Mouthful of Miracles is beautiful in the glass, which is perhaps 50% of this style’s claim to fame. It’s crystal clear pale golden in color with towering bleach white foam that persists for several minutes. (Some yeast sediment at the bottom of the can has clouded this one up unfortunately when I took the photo.) Bringing up the glass, there’s a beautiful dry-hopped aroma of passion fruit, pineapple, and spearmint. But after a few sips, my fears have come to fruition as this beer is so dry, it has a wicking character on the palate that seems to sap every drop of saliva out of your mouth. Then you get a big slap of sharp bitterness with nothing at all for balance. Thanks to over-the-top carbonation, there’s a tingling sensation on the tongue as bubbles nucleate and dance around in your mouth.
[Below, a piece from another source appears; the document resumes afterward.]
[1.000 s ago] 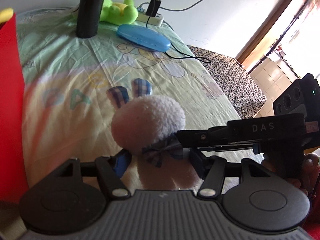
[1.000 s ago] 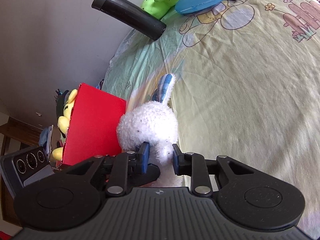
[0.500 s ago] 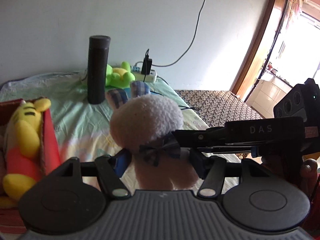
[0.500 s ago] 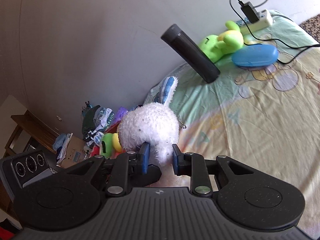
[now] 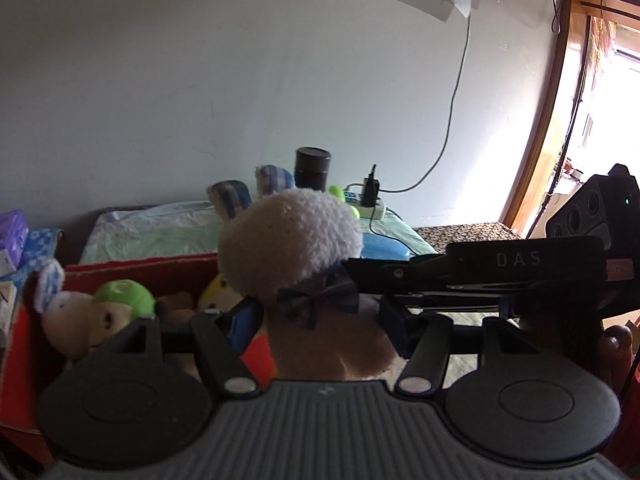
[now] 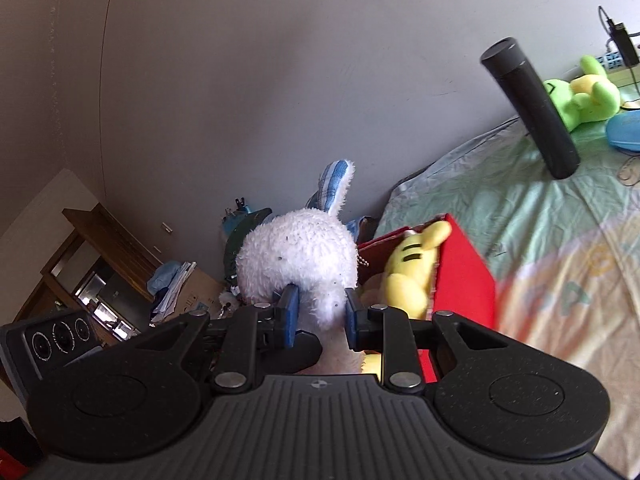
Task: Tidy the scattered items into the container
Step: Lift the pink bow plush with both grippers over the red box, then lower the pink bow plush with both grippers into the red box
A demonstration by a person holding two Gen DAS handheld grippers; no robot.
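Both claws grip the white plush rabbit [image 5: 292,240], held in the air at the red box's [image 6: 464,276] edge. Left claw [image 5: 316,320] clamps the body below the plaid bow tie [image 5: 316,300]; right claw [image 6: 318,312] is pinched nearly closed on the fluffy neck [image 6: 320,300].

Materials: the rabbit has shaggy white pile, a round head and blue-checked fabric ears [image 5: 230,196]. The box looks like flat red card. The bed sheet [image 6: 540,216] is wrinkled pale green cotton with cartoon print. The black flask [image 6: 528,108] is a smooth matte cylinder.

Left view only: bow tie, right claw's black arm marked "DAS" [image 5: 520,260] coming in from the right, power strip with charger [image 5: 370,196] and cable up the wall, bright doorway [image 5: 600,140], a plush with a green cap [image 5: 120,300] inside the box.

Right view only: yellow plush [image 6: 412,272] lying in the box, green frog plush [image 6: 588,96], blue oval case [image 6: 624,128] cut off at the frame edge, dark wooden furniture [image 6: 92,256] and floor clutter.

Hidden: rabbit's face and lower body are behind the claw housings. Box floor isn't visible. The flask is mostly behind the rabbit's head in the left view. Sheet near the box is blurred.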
And even though this has zero body with sweetness at an unholy 0/10, the high ABV doesn’t manifest as another high-potency shock to the system. The big shock is apparent bitterness. It’s 50 IBUs with no sugar, so the apparent bitterness is at 10/10. So just looking at those numbers, you can see why the style raises some eyebrows.
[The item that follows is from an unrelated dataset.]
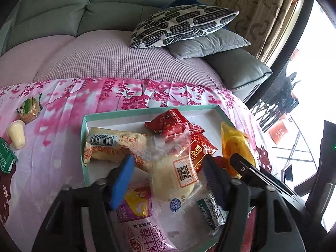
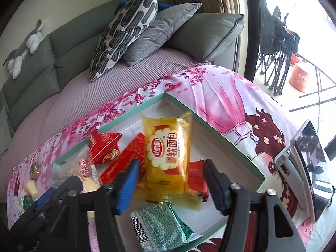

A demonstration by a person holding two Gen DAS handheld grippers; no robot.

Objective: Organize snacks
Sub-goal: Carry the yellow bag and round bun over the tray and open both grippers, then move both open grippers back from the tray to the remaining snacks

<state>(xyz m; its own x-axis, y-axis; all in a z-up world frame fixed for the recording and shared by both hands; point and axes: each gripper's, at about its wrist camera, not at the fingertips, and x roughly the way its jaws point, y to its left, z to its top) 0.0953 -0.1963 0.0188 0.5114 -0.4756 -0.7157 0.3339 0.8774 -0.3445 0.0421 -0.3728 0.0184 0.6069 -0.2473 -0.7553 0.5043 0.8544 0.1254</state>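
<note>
A shallow mint-green box (image 1: 151, 109) (image 2: 231, 145) lies on a pink flowered cloth and holds several wrapped snacks. My left gripper (image 1: 168, 163) is open above a pale bun in clear wrap (image 1: 174, 174); a cream bread pack (image 1: 113, 145) and red packets (image 1: 172, 124) lie beyond. My right gripper (image 2: 171, 168) is open around a yellow soft-bread pack (image 2: 168, 153), its jaws apart from it on both sides. A green packet (image 2: 159, 224) lies below it, red packets (image 2: 105, 149) to its left. The right gripper's finger shows in the left wrist view (image 1: 243, 166).
Outside the box on the cloth, at the left: a round cake in wrap (image 1: 29, 109), a pale jelly cup (image 1: 16, 134) and a green packet (image 1: 6, 157). A sofa with cushions (image 1: 182, 25) is behind. A phone on a stand (image 2: 310, 172) is at the right.
</note>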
Take this review with a grain of salt. As stated before, I’m a huge proponent of sweeter, balanced IPAs. I don’t beat around the bush when I say over and over again that super dry plus super bitter doesn’t mix. There are a handful of exceptions with some Belgian pale ales that I can count on one hand. Since this review, I’ve tried more Brut IPAs from several different breweries. Dust Bowl’s is right in there profile-wise and isn’t some outlier. What they’ve done is nailed the style. The beer looks and smells divine. The balance is totally off, which is part of this style’s core definition. If you love Belgian IPAs with their peppery yeast, brilliant clarity, and dry finish; Brut IPAs like this may be of interest to you. If you love classic, full-bodied IPAs; this will be so bizarre, you won’t know even where to begin. I think there’s a compromise to be had, though, with a Brut IPA that is lower ABV and lower IBUs. Something like a 4%, 20 IBUs Brut IPA could be refreshing and enjoyable. Because Mouthful of Miracles is so dry, it already drinks like a session IPA or small, low alcohol beer. So why not just embrace that?
Somewhere within the logic of Brut IPA is the potential for greatness. As breweries are just now experimenting with this newly created substyle, I hope to try more of these in the future as they are perfected.